Task details – Find each line below where the word "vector" occurs, and copy it.
——
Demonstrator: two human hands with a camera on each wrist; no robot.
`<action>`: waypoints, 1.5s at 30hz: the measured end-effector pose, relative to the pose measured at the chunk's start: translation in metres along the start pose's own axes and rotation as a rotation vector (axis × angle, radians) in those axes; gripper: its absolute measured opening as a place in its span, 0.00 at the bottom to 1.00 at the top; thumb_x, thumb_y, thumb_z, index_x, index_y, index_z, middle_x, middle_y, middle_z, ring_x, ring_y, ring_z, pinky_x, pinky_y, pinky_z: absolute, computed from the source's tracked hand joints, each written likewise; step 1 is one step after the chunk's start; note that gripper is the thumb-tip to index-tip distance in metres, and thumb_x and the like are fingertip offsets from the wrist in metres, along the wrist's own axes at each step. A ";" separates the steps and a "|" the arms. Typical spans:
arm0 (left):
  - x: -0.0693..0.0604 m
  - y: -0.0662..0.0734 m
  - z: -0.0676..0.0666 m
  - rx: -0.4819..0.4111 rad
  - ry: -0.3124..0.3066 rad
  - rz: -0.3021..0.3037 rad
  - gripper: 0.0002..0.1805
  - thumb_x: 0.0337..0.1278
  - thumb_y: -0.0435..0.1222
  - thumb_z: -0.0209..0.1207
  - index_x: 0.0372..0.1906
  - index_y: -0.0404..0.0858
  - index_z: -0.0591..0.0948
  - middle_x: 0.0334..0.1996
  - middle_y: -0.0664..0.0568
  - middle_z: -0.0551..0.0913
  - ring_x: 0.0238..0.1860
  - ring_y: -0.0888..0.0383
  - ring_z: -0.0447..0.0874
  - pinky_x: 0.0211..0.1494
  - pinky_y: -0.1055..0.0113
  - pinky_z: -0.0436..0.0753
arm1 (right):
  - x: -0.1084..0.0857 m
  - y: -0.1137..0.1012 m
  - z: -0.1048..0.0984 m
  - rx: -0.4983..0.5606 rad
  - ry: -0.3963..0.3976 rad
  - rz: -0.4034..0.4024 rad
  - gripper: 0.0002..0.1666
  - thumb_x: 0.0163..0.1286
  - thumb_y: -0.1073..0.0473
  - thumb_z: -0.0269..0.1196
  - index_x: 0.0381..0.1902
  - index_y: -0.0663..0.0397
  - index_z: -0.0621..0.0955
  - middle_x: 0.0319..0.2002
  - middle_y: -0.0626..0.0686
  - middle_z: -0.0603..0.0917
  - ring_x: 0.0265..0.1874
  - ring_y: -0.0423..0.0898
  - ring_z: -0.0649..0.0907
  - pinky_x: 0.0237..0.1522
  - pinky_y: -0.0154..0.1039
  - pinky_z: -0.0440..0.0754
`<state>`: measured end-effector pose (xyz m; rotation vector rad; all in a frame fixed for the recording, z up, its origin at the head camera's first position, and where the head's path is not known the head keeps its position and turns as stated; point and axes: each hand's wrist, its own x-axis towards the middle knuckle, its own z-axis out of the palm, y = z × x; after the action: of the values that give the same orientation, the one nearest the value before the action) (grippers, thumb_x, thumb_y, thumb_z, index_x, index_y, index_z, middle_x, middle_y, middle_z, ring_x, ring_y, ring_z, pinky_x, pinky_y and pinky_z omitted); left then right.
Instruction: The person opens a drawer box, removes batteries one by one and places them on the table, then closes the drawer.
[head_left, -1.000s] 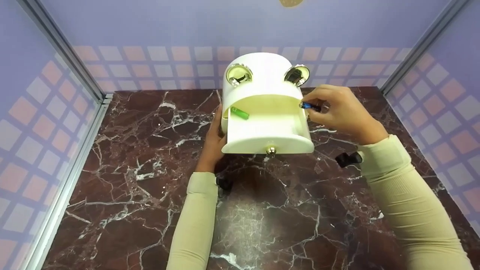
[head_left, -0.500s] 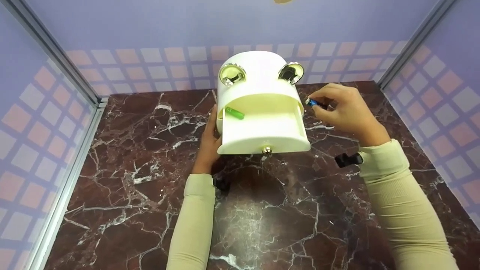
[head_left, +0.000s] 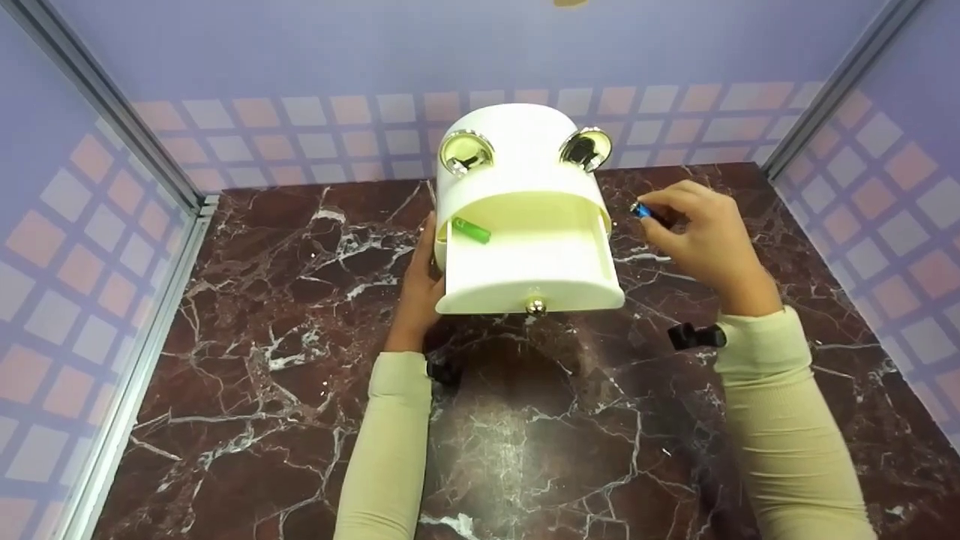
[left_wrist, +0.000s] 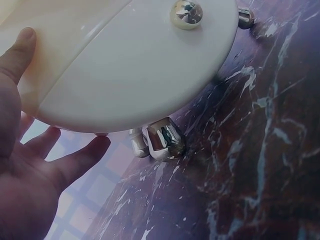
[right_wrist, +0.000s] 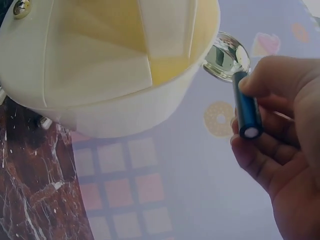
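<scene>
Right grip (head_left: 703, 238) has drawn away from the drawer (head_left: 487, 295), pinching the blue battery (head_left: 643, 211), long axis toward the white case (head_left: 525, 146); left of that grip, inside the drawer, lies the green battery (head_left: 472, 230), nearer the spread left grip (head_left: 418, 296).

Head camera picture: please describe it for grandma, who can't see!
A right hand pinches a small blue cylinder beside a rounded white box with its white drawer pulled open. A small green cylinder lies in the drawer; a left hand touches the box's side. Below is a dark red, marbled table.
</scene>
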<state>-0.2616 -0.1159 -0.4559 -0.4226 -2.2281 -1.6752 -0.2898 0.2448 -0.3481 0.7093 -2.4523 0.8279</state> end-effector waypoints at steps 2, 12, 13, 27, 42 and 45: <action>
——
Answer space –
`<action>`: waypoints, 1.5s at 30hz: the measured end-effector pose, relative to the pose measured at the chunk's start: translation in metres along the start pose's own axes and rotation as a rotation vector (axis × angle, radians) in those axes; gripper: its absolute measured opening as a place in its span, 0.00 at the bottom to 1.00 at the top; thumb_x, thumb_y, thumb_z, index_x, index_y, index_z, middle_x, middle_y, middle_z, ring_x, ring_y, ring_z, pinky_x, pinky_y, pinky_z: absolute, computed from the source's tracked hand joints, each written likewise; step 1 is one step after the chunk's start; note that gripper is the thumb-tip to index-tip distance in metres, and thumb_x and the like are fingertip offsets from the wrist in metres, along the wrist's own axes at each step. A ";" separates the steps and a "|" the arms. Typical spans:
`<state>`: measured end-effector pose (xyz m; rotation vector rad; all in a frame fixed for the recording, z up, its origin at the head camera's first position, and where the head's path is not known the head keeps its position and turns as stated; point and axes: each hand's wrist, its own x-axis towards the middle knuckle, its own z-axis out of the palm, y = z × x; after the action: of the values that give the same orientation, the one nearest the value before the action) (grippers, thumb_x, thumb_y, thumb_z, index_x, index_y, index_z, middle_x, middle_y, middle_z, ring_x, ring_y, ring_z, pinky_x, pinky_y and pinky_z omitted); left then right.

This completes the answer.